■ Work request: Exactly as written, return every line of the data below.

==== Data ====

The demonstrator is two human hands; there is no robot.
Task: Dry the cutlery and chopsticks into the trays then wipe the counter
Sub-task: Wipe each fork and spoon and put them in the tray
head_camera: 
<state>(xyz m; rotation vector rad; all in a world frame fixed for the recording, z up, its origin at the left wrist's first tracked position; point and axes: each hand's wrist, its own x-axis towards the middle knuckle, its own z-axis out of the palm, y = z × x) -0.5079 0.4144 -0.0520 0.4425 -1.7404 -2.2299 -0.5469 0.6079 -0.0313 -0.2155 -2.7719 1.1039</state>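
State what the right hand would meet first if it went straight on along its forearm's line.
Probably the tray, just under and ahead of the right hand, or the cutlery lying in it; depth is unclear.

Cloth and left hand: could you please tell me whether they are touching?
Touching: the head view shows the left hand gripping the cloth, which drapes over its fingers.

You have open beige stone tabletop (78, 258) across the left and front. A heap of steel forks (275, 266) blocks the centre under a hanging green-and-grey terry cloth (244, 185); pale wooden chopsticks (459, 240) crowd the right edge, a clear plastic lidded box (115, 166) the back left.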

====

■ Response to this task:
The demonstrator is two human hands; there is no robot.
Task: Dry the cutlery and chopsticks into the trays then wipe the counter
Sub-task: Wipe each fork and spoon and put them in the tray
head_camera: 
<state>(xyz m; rotation vector rad; all in a world frame fixed for the recording, z up, its origin at the left wrist's first tracked position; point and axes: each hand's wrist, its own x-axis towards the middle knuckle, its own z-axis out of the palm, y = z × x) -0.5079 0.4144 -0.0520 0.4425 -1.7404 -2.2299 -0.5469 0.6079 -0.0313 -0.2155 -2.7719 1.1039</state>
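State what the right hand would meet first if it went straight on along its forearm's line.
Probably the tray, just under and ahead of the right hand, or the cutlery lying in it; depth is unclear.

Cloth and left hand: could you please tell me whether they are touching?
Touching: the head view shows the left hand gripping the cloth, which drapes over its fingers.

You have open beige stone tabletop (78, 258) across the left and front. A heap of steel forks (275, 266) blocks the centre under a hanging green-and-grey terry cloth (244, 185); pale wooden chopsticks (459, 240) crowd the right edge, a clear plastic lidded box (115, 166) the back left.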

The exercise is done, and nothing more is needed.